During the day Philly’s University City neighborhood is a smorgasbord of food trucks selling food from across the world, but by about 9pm most of the local restaurants, at least near my hotel, were closing down. I found coZara, an Izakaya and sushi bar, right before last call for food. Apparently coZara’s menu has gone through several re-vamps since it opened in 2014 with a 60+ item Izakaya menu. But according to a Philly Mag article this diversity of options seemed to intimidate patrons and the locals wanted sushi, so it rebooted by adding a sushi bar and whittling the Izakaya menu down to a single page.
The small plate style Okonomiyaki they served was really good, although I would have preferred a little more cabbage in the pancake batter, and the Shishito peppers were also great. However, their pork katsu skewer, about 2 ounces of pork on a skewer, encrusted with panko, deep fried then covered in brown sauce and kewpie mayo, lacked any pork flavor and underwhelmed.
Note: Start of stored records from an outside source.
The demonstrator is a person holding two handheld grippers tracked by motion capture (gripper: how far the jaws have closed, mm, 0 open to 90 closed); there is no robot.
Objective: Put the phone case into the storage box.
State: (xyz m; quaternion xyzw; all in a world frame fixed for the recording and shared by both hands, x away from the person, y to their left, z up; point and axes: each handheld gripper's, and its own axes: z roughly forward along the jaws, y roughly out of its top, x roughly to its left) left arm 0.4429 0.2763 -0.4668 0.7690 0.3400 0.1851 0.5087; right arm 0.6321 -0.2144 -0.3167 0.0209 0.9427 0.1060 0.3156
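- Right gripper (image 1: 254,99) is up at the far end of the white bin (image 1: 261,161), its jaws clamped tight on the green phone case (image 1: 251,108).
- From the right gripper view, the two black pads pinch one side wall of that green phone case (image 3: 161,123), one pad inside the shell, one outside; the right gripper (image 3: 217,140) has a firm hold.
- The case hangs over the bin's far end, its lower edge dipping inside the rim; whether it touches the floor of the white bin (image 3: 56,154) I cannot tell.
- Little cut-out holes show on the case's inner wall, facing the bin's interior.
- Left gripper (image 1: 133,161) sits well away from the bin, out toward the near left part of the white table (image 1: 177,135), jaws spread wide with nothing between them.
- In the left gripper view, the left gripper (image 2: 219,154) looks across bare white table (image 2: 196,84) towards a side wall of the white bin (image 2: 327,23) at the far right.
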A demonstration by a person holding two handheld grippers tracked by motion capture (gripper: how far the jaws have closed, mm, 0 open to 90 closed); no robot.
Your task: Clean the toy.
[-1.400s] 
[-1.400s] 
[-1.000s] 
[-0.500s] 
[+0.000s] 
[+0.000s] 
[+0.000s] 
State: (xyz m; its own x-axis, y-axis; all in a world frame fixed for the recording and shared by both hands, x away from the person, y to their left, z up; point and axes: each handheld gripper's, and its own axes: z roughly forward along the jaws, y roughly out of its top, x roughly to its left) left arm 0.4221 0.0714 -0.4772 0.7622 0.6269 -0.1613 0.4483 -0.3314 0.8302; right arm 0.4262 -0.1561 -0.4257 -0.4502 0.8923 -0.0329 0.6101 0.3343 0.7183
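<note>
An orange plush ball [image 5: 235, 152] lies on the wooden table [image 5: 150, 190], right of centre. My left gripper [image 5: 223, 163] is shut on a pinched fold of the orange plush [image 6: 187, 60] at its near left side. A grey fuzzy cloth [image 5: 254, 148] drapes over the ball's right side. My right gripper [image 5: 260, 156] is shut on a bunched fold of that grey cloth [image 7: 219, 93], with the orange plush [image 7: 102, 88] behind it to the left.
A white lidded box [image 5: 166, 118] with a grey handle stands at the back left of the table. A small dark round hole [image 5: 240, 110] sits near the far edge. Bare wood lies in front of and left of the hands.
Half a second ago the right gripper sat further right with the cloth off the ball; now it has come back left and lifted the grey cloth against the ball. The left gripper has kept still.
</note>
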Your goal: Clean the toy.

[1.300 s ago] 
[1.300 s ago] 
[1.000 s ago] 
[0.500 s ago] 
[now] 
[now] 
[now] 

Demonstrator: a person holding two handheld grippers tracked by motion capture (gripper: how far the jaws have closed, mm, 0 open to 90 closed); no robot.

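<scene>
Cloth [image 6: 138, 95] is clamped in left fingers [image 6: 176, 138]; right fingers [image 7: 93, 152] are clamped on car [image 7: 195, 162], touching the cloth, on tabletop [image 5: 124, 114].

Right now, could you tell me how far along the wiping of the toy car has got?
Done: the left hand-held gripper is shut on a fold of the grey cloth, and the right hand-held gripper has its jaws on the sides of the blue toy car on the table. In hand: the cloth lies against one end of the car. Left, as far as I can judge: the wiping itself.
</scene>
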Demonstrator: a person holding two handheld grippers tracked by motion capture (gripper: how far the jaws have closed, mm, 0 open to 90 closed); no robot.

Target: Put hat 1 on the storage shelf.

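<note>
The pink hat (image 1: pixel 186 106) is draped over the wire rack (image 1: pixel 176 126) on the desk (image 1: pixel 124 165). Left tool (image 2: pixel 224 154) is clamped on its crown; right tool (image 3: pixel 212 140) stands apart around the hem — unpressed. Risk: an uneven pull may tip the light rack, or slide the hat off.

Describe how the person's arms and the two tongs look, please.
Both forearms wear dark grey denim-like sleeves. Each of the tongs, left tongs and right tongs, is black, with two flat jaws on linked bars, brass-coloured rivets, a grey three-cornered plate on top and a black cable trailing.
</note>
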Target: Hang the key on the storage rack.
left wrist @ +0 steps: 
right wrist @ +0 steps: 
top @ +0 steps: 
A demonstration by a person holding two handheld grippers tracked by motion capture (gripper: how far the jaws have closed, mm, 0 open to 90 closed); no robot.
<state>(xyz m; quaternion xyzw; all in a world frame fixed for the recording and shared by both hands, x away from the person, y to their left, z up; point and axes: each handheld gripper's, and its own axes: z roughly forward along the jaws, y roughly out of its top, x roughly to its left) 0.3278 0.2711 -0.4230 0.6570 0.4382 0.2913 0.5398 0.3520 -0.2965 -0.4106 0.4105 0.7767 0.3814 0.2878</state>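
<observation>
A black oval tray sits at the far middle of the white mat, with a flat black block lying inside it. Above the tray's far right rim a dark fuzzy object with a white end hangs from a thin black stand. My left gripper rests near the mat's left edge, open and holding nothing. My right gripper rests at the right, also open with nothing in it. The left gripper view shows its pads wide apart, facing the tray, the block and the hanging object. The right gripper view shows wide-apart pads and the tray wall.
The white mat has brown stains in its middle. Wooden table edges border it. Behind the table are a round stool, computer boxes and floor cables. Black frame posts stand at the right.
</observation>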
The Dumplings: coZara serves pork gyoza that can be ordered, steamed, fried or pan seared. The pan seared option produced a really nice crispy wrapper, that had caramelized notes in the flavor. The gyoza filling had a great crunch texture from pieces of water chestnut that had been mixed into the pork. Between this crunch and the crispy wrapper, I really enjoyed the mouth feel of these dumplings. But the pork filling was bland, bordering on tasteless, and while water chestnuts provide great texture, they don’t bring any flavor. I don’t know where they are sourcing their pork or why they are not seasoning it, but coZara doesn’t seem to do pork well.
The Dipping Sauce: When a dumpling is bland I hope for a great dipping sauce that I can use the dumpling as a delivery vehicle for. Unfortunately, coZara didn’t really produce on this front either, it seemed like straight soy sauce mixed with some chili oil.
The Location: coZara is in Philadelphia’s University City neighborhood, near Drexel University and the University of Pennsylvania. It is on Chestnut street between South 33rd and South 32nd streets.